## WORK INSTRUCTIONS
Output the listing below, keeping each line exactly as it stands.

## PROVIDED DATA
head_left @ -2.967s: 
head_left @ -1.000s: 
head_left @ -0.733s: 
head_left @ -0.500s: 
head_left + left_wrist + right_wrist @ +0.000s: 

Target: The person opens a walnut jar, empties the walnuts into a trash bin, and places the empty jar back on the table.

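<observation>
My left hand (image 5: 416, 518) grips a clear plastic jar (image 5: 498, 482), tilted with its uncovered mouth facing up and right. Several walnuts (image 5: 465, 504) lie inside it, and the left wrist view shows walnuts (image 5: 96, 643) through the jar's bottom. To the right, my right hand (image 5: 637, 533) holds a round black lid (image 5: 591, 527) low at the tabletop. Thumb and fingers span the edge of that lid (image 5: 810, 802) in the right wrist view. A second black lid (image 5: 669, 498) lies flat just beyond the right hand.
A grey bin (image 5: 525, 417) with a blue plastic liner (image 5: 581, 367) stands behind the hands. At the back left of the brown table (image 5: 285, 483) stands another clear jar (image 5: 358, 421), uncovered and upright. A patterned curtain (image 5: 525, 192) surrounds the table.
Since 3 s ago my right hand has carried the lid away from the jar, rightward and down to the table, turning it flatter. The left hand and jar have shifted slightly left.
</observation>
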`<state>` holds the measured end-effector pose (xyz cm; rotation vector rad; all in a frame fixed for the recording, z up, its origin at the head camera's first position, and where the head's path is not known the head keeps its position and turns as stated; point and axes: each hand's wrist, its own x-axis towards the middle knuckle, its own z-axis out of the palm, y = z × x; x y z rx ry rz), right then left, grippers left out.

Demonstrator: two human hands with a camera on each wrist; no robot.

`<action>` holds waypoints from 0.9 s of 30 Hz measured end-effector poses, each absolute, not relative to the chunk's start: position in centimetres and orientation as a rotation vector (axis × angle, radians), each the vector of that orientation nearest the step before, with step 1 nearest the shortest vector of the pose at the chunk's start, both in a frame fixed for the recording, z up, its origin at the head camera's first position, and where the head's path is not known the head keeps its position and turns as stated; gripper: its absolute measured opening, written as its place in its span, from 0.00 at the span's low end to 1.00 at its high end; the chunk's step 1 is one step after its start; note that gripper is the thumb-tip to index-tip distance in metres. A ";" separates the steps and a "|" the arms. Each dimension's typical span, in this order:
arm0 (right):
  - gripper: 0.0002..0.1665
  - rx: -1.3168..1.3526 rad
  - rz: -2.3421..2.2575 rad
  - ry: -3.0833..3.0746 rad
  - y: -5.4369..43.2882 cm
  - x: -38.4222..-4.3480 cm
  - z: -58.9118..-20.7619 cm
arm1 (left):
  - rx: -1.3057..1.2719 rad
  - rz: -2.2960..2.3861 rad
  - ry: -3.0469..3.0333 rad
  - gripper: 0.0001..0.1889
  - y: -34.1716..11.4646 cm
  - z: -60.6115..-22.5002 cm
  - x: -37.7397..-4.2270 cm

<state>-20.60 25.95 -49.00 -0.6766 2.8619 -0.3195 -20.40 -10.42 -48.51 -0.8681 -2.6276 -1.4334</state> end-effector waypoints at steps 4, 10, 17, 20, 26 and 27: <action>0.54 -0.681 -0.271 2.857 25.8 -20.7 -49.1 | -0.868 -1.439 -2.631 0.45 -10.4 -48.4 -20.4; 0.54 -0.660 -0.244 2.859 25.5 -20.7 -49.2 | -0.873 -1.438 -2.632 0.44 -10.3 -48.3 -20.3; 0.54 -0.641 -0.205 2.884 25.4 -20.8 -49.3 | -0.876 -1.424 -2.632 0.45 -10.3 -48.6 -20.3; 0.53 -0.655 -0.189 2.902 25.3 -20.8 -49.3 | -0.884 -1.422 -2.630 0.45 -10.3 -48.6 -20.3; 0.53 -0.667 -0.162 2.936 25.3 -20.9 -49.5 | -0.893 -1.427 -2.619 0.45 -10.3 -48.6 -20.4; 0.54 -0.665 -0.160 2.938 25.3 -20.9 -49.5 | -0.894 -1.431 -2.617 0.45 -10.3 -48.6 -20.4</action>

## SOLUTION TO THE EXERCISE
head_left @ -2.967s: 
head_left @ -1.000s: 
head_left @ -0.733s: 
head_left @ -0.500s: 
head_left + left_wrist + right_wrist @ +0.000s: 

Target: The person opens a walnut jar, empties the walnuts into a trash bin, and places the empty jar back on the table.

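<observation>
My left hand (image 5: 416, 518) grips a clear plastic jar (image 5: 498, 482), tilted with its uncovered mouth facing up and right. Several walnuts (image 5: 465, 504) lie inside it, and the left wrist view shows walnuts (image 5: 96, 643) through the jar's bottom. To the right, my right hand (image 5: 637, 533) holds a round black lid (image 5: 591, 527) low at the tabletop. Thumb and fingers span the edge of that lid (image 5: 810, 802) in the right wrist view. A second black lid (image 5: 669, 498) lies flat just beyond the right hand.
A grey bin (image 5: 525, 417) with a blue plastic liner (image 5: 581, 367) stands behind the hands. At the back left of the brown table (image 5: 285, 483) stands another clear jar (image 5: 358, 421), uncovered and upright. A patterned curtain (image 5: 525, 192) surrounds the table.
Since 3 s ago my right hand has carried the lid away from the jar, rightward and down to the table, turning it flatter. The left hand and jar have shifted slightly left.
</observation>
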`<state>` holds the measured end-effector pose (xyz cm; rotation vector rad; all in a frame fixed for the recording, z up, its origin at the head camera's first position, and where the head's path is not known the head keeps its position and turns as stated; point and axes: each hand's wrist, its own x-axis towards the middle knuckle, its own z-axis out of the palm, y = z × x; x y z rx ry rz), right then left, grippers left out.

Demonstrator: two human hands with a camera on each wrist; no robot.

`<action>` holds waypoints from 0.9 s of 30 Hz measured end-effector poses, each absolute, not relative to the chunk's start: position in centimetres and orientation as a rotation vector (axis × angle, radians), each the vector of that orientation nearest the step before, with step 1 nearest the shortest vector of the pose at the chunk's start, both in a frame fixed for the recording, z up, its origin at the head camera's first position, and where the head's path is not known the head keeps its position and turns as stated; gripper: its absolute measured opening, written as its place in its span, from 0.00 at the span's low end to 1.00 at its high end; the chunk's step 1 is one step after its start; note that gripper is the thumb-tip to index-tip distance in metres. A ";" separates the steps and a "|" the arms. Each dimension's typical span, in this order:
arm0 (right):
  - gripper: 0.0002..0.1665
  - rx: -1.3168..1.3526 rad
  - rz: -2.3421..2.2575 rad
  - ry: -3.0833..3.0746 rad
  - y: -5.4369..43.2882 cm
  - x: -38.4222..-4.3480 cm
  - z: -58.9118..-20.7619 cm
arm1 (left):
  - rx: -1.3057..1.2719 rad
  - rz: -2.2960..2.3861 rad
  - ry: -3.0469..3.0333 rad
  - gripper: 0.0001..0.1889
  - y: -34.1716..11.4646 cm
  - z: -60.6115..-22.5002 cm
  - x: -37.7397..-4.2270 cm

<state>-20.60 25.95 -49.00 -0.6766 2.8619 -0.3195 -20.40 -10.42 -48.51 -0.8681 -2.6276 -1.4334</state> end-effector waypoints at steps 4, 10, 17, 20, 26 and 27: <action>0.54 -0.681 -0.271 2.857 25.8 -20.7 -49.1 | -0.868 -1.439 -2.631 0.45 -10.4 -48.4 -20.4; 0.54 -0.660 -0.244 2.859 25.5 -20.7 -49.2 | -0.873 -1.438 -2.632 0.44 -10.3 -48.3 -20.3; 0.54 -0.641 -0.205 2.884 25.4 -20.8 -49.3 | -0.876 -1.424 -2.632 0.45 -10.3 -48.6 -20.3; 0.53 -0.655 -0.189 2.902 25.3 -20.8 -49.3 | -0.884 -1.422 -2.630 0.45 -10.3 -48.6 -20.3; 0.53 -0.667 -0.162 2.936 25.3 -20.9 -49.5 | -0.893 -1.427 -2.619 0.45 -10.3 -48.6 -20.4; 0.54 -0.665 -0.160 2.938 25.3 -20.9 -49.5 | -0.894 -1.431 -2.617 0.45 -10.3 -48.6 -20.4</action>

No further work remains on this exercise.